▶ _PROBLEM STATEMENT_: Please give back all the records exactly, but keep the pictures out.

Items from a data source
################

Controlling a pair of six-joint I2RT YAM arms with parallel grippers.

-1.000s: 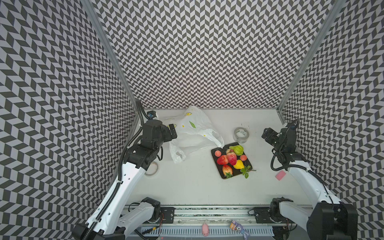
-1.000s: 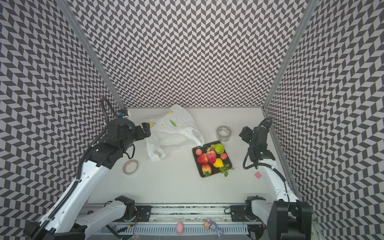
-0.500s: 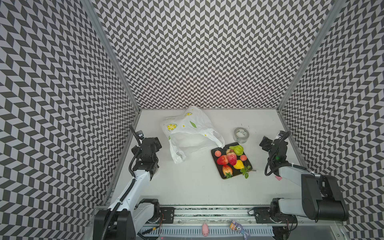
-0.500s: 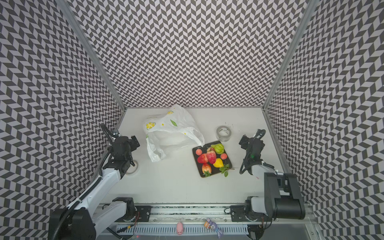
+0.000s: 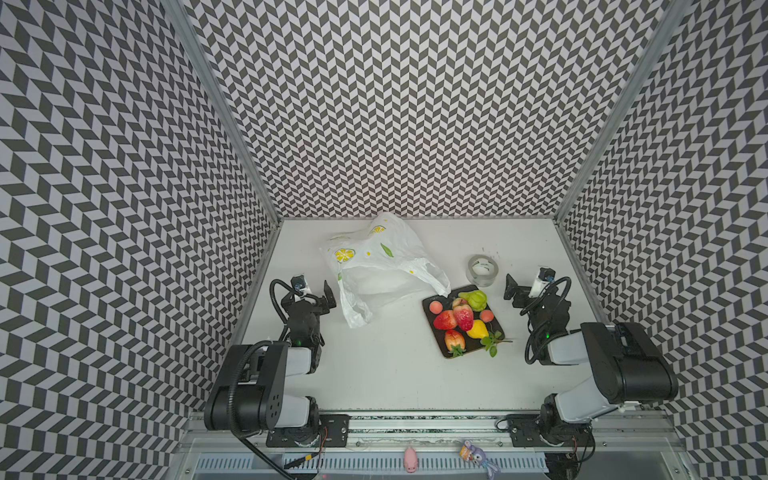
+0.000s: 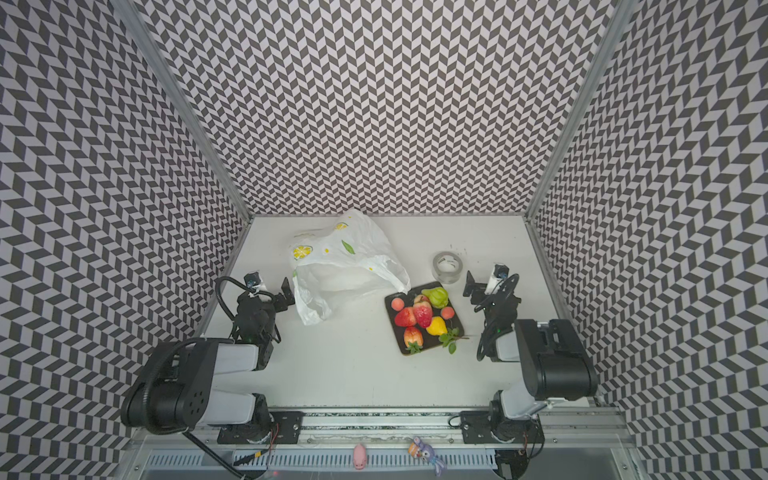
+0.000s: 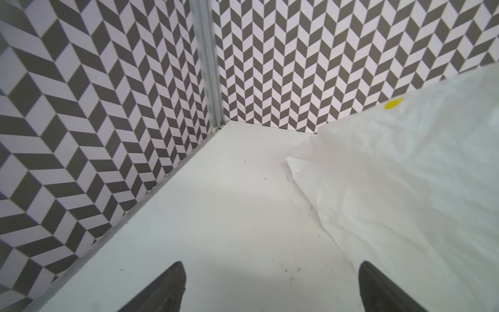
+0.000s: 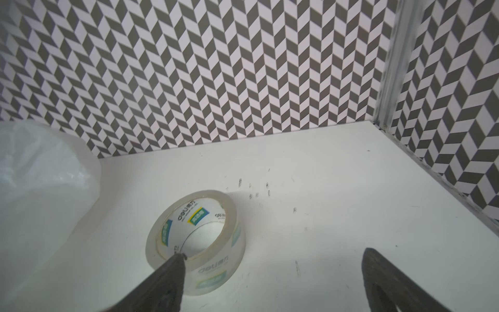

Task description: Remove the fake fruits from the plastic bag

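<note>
At the left edge of the table [image 5: 390, 374], the left fingers [image 7: 170, 289] stand wide apart over bare surface, holding nothing, just beside the plastic bag [image 5: 386, 266]. The bag lies crumpled toward the back, with neither arm gripping it. To its right, the fake fruits [image 5: 463, 316] sit heaped on a dark tray [image 5: 470, 344], outside the bag, and a flap of the bag reaches the tray's back edge. A tape roll [image 8: 213, 270] lies just beyond the tray. The right fingers [image 5: 511, 287] are spread and empty, near the roll.
</note>
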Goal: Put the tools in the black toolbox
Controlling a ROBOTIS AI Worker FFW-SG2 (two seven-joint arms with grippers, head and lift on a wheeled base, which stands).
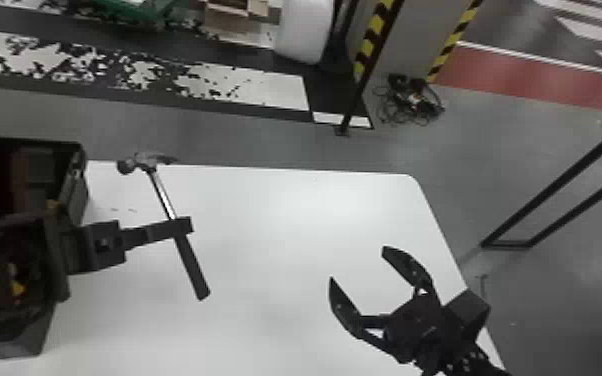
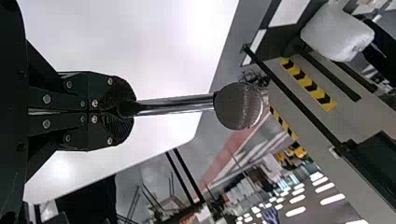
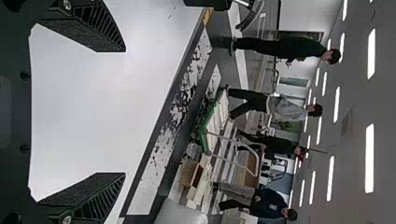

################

▶ _TASK ANSWER_:
Controlling a pair of six-joint I2RT YAM arms with parallel grippers.

-1.000s: 
-1.000s: 
-0.500s: 
-0.500s: 
+0.000s: 
+0.000s: 
+0.000s: 
+0.000s: 

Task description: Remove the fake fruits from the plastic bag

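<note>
At the left edge of the table [image 5: 390, 374], the left fingers [image 7: 170, 289] stand wide apart over bare surface, holding nothing, just beside the plastic bag [image 5: 386, 266]. The bag lies crumpled toward the back, with neither arm gripping it. To its right, the fake fruits [image 5: 463, 316] sit heaped on a dark tray [image 5: 470, 344], outside the bag, and a flap of the bag reaches the tray's back edge. A tape roll [image 8: 213, 270] lies just beyond the tray. The right fingers [image 5: 511, 287] are spread and empty, near the roll.
</note>
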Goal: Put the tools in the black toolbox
Controlling a ROBOTIS AI Worker FFW-SG2 (two seven-joint arms with grippers, head and lift on a wheeled base, which stands).

The response is now finished.